- **WHAT NEEDS TO BE DONE**:
Skip the pictures. Set down, word for word, the lines from the start of the material up to and including the line with "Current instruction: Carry".

(DATASET EXCERPT Opens)

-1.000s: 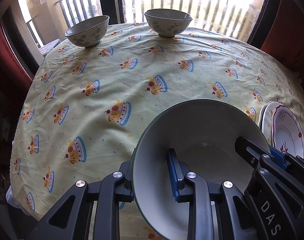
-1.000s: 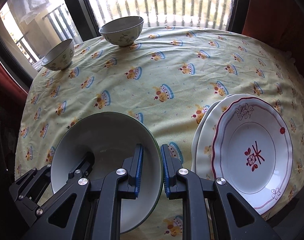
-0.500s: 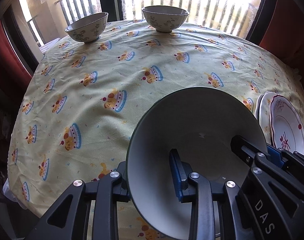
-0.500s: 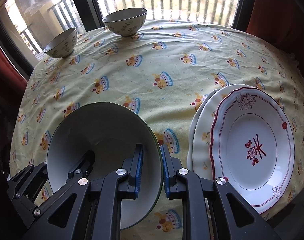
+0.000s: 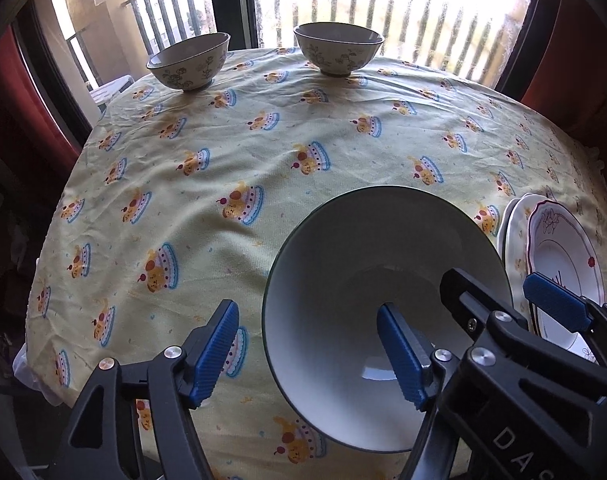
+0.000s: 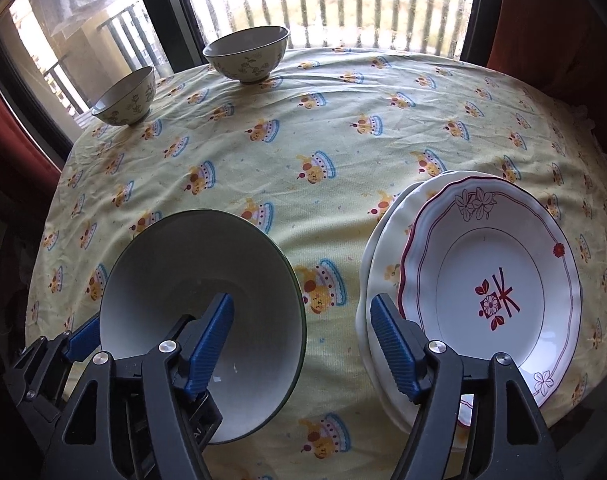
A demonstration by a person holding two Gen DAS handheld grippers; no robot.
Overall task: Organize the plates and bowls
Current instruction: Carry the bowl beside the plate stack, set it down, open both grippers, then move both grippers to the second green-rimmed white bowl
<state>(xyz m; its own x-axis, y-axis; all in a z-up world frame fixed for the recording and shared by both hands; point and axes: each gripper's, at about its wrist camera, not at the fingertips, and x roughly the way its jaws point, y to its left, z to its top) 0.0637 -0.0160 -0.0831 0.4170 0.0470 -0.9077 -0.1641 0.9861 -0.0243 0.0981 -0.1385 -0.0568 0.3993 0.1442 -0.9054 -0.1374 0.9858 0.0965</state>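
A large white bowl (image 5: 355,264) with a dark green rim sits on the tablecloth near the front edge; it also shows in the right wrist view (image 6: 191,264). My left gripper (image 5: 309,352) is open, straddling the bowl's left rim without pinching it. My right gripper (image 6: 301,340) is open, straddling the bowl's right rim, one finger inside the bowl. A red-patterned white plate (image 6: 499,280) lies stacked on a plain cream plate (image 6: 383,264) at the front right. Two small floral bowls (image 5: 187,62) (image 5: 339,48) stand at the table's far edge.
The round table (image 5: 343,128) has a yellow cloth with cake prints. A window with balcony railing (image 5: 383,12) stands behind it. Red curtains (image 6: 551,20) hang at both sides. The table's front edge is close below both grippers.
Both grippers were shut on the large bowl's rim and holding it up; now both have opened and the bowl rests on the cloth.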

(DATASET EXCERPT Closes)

- **TASK RESULT**:
-1.000s: 
-1.000s: 
-0.500s: 
-0.500s: 
+0.000s: 
+0.000s: 
A demonstration by a person holding two Gen DAS handheld grippers; no robot.
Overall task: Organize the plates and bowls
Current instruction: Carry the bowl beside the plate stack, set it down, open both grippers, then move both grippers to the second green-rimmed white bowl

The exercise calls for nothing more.